From: Cancer survivorship: understanding the patients’ journey and perspectives on post-treatment needs

Fatigue and brain fog

[…] your wellbeing is impacted because you’re not in the mood and not in the form to be exercising, moving, you know you’re just exhausted you know and you’re tired and you’re fatigued and you’re wanting to feel the way you did pre all of this but you’re not feeling it. [P6: FG4]

[…] even from the beginning of diagnoses to going through treatment to getting into a post treatment stage, the fatigue is just horrendous […]Like even housework, I’m wrecked after a little bit of housework now these days, if I actually get to do it. [P4: FG5]

I’m absolutely floored today I’m actually struggling really bad with fatigue today and just like heavy eyes and dull headache [P14: FG7]

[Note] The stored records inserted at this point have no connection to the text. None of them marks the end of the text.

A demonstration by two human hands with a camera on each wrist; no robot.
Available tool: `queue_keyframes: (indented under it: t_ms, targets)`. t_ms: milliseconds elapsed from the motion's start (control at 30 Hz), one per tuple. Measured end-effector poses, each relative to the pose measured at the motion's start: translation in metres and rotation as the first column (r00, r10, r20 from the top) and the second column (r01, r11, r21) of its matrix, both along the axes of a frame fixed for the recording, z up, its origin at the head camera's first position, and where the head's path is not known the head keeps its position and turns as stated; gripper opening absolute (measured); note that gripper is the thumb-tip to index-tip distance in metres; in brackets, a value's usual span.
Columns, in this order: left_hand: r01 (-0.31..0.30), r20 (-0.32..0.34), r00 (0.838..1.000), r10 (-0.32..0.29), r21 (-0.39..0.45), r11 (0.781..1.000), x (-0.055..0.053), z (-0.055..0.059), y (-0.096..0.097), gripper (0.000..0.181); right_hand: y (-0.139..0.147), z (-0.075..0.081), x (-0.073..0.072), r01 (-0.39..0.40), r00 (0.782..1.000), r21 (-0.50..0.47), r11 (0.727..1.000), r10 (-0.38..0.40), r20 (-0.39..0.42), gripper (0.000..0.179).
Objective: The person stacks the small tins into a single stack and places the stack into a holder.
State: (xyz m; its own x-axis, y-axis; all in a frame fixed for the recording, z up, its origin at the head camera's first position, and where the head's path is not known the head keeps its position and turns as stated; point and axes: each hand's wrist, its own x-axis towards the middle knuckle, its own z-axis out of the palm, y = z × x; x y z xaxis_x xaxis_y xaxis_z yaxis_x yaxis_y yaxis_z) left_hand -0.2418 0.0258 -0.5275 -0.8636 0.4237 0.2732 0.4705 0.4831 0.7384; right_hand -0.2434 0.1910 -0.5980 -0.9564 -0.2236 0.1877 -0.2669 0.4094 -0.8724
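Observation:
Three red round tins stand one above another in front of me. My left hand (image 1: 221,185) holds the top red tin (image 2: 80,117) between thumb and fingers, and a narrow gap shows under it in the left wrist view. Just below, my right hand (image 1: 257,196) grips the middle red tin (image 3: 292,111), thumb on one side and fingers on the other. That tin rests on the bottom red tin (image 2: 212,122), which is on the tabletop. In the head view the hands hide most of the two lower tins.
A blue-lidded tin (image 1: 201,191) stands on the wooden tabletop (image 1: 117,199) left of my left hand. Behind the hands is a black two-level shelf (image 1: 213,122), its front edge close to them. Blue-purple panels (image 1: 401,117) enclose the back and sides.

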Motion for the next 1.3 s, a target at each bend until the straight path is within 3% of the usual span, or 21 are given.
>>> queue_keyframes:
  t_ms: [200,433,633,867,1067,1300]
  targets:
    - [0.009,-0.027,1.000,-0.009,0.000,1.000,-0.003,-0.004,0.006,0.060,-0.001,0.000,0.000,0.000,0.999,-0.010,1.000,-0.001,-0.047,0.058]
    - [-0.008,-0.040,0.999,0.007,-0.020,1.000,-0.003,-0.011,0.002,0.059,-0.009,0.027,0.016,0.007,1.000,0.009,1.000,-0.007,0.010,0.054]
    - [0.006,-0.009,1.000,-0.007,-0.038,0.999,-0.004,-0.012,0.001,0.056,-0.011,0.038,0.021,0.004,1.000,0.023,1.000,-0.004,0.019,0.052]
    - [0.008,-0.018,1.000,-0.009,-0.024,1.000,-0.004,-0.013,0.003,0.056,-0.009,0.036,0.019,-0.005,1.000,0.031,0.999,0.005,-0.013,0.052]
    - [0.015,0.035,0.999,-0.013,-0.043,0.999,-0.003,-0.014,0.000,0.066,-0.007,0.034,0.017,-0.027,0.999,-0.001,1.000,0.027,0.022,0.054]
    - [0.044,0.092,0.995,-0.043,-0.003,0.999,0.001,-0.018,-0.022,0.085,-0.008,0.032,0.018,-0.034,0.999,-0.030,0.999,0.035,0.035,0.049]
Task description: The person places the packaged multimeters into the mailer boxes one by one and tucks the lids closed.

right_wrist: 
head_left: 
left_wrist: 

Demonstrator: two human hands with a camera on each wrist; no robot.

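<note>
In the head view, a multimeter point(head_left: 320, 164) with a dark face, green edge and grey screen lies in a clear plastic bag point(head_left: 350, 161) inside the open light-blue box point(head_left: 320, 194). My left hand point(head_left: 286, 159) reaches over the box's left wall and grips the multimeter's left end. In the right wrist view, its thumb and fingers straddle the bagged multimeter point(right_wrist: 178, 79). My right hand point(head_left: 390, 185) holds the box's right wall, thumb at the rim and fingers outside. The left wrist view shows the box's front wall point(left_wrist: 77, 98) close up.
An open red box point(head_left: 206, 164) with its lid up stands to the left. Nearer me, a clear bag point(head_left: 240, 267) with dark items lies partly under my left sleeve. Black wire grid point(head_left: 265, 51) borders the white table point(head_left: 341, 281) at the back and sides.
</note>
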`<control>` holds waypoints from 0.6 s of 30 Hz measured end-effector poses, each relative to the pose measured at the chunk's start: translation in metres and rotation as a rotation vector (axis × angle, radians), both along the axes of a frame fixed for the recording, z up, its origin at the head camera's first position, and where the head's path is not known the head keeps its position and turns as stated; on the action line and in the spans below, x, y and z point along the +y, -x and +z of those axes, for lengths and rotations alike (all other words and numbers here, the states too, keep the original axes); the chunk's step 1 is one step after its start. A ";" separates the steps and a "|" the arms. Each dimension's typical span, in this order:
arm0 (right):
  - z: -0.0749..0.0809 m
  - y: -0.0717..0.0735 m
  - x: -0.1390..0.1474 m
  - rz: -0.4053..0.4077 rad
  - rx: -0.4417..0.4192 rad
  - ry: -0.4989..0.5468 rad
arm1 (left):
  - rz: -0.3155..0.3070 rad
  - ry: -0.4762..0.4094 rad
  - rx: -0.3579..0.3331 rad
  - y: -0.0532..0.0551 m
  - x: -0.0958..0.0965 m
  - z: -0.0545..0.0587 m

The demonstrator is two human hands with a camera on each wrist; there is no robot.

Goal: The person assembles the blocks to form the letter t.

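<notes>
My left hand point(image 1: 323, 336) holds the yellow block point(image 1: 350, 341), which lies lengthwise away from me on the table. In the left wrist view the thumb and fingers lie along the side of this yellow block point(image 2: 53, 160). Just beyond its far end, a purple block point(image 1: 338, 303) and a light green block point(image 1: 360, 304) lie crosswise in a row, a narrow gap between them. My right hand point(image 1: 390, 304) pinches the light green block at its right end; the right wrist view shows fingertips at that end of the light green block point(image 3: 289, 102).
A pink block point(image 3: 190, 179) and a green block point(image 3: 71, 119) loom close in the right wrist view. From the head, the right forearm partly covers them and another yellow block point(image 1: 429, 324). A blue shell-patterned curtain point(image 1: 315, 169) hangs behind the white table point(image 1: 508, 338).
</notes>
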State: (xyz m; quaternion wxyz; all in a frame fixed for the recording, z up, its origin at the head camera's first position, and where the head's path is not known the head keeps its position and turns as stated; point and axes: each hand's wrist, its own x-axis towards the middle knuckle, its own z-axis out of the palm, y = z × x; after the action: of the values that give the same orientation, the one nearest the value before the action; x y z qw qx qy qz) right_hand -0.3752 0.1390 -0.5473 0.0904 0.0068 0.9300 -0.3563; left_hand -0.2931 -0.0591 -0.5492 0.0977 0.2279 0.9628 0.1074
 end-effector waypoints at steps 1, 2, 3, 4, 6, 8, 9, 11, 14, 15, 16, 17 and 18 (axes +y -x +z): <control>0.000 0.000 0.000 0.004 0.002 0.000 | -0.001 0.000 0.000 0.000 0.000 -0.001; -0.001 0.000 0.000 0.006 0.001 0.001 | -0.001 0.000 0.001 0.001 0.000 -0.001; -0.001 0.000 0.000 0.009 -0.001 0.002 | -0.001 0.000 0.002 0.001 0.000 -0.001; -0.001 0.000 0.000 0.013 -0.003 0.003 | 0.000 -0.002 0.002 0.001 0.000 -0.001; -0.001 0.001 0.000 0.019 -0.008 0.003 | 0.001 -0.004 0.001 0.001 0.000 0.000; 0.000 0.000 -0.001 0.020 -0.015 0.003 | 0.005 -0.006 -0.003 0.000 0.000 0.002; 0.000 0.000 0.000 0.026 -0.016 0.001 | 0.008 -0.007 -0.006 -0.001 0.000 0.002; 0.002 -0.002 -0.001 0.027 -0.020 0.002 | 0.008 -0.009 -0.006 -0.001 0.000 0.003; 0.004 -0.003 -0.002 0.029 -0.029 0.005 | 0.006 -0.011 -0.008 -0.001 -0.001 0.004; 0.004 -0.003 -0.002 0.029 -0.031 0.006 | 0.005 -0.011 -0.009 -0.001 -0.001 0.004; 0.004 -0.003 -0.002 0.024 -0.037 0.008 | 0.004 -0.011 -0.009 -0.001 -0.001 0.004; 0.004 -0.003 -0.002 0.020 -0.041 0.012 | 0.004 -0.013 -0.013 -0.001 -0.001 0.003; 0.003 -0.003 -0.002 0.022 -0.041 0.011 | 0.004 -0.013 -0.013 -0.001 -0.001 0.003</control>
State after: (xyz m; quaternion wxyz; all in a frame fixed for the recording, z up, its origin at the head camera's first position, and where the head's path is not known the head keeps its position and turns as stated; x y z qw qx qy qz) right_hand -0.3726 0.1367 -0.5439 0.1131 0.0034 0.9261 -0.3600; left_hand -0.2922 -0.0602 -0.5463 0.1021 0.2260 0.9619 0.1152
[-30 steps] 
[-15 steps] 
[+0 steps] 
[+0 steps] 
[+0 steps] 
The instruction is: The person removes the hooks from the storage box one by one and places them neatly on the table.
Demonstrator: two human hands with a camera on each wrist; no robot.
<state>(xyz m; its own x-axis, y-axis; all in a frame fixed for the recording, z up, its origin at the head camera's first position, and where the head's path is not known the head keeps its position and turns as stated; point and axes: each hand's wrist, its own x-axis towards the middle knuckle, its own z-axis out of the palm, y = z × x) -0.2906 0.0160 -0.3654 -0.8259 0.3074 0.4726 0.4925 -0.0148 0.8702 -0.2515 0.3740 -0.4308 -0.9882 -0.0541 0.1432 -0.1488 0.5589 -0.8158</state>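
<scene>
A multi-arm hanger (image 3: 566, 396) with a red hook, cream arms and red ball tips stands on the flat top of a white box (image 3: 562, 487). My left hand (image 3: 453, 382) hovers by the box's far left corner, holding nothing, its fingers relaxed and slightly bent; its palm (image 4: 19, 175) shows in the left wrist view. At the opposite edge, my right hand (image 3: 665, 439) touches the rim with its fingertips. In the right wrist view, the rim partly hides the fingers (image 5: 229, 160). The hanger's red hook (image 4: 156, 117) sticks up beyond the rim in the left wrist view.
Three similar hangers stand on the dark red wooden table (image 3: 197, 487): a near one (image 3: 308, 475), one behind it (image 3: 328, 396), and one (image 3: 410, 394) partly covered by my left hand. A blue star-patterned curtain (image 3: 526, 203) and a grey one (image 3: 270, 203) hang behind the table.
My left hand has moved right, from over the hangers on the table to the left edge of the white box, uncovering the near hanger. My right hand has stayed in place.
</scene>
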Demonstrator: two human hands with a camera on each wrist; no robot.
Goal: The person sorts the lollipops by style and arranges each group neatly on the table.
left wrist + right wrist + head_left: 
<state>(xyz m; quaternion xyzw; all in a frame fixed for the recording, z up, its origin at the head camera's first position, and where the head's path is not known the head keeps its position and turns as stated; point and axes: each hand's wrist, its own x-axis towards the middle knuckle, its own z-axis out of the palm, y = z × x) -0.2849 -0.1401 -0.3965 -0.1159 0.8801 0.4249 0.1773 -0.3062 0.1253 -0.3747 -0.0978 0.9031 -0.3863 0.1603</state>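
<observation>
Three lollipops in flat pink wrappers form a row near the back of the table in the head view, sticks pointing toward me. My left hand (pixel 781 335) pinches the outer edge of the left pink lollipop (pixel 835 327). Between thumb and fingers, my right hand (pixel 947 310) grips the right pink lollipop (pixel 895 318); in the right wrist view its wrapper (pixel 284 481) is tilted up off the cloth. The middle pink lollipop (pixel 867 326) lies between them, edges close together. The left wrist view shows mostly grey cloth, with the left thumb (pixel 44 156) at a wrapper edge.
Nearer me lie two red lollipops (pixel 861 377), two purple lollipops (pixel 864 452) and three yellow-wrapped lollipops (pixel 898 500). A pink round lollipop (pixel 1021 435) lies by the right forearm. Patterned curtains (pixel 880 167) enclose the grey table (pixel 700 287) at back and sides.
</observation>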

[…] the fatigue is still there, the joint pain is still there, [...] I got into a place where it was like I know I need to do this [exercise] in order to feel better but in order to feel better I don’t feel I’m capable of doing this. And it was a vicious circle […]. [P13: FG8]

[…] cognitive, fatigue, I suppose it would go into fatigue but certainly my cognitive function, I think has been badly affected, certainly going back into a school setting, multi-tasking was extremely difficult. White noise, massive issue for me [P4: FG2]

My ability to put thoughts together, my mind is really slow, extremely. And on the Tamoxifen was really, I couldn’t put a thought process together [P2: FG5]

Nerve pain and neuropathy

I remember the first time I experienced nerve pain, it scared me. Like it was very, very scary, it was very painful. [P3: FG1]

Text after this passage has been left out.